The device has a 512MB CF(SanDisk) and an on-board flash. Kernels sit in the on-board flash and are booted via redboot. They are all custom kernels 2.4.18. w/ ext3 opts' on and DMA off.

The CF is partitioned with fdisk into two equal slices hda1 and hda2.They are then formated ext3 with standard options i.e. just the -j flag to mke2fs.

On the 1st run the systems start successfully ! When we reboot or power cycle and start again the kernel hangs at the partition check. To recover the system we boot to a maintenance kernel and run fsck. Note we must run fsck with the -f flag as fsck thinks the fs is OK. A number of orphan inodes are repaired and upon reboot the system stars successfully.

I have attempted to circumvent the partition check with hda=noprobe and passing the drive geometry at boot. This passes the partition check but I get a panic when the kernel is unable to mount the root fs.
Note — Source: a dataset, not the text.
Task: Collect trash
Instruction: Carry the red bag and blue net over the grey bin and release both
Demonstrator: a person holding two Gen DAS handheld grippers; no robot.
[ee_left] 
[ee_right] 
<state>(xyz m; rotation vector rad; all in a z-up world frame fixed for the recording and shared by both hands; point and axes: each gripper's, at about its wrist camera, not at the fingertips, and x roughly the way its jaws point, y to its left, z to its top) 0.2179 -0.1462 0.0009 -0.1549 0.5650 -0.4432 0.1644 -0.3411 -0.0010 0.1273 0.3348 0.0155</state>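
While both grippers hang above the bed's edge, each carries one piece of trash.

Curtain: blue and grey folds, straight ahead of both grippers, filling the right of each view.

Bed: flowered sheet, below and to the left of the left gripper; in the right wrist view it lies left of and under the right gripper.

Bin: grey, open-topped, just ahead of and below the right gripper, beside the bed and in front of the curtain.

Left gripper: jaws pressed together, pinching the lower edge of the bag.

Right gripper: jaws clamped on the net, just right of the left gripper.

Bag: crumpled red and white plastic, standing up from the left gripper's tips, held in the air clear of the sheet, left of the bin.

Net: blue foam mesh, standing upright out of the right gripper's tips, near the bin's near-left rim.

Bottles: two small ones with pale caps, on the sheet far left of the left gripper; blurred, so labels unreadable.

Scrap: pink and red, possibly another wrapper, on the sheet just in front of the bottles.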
This has been a very frustrating issue if any one could provide some insight it would be greatly appreciated.

Reply to
Matthew C. Higgins
Loading thread data ...

When you say "reboot or power cycle" are you shutting the system down properly or just turning off the power? Ext3 is more robust to losing power (more precicely shutdown without disk sync) compared with ext2, but it is not immune to problems.

Trev

--
Trevor Barton
Isotek Electronics Ltd, 9 Clayton Wood Bank, Leeds, LS16 6QZ, UK.
Tel: +44 (113) 275 1339, Fax +44 (113) 224 9827
Remove X from tmb@Xisotek.co.uk before replying.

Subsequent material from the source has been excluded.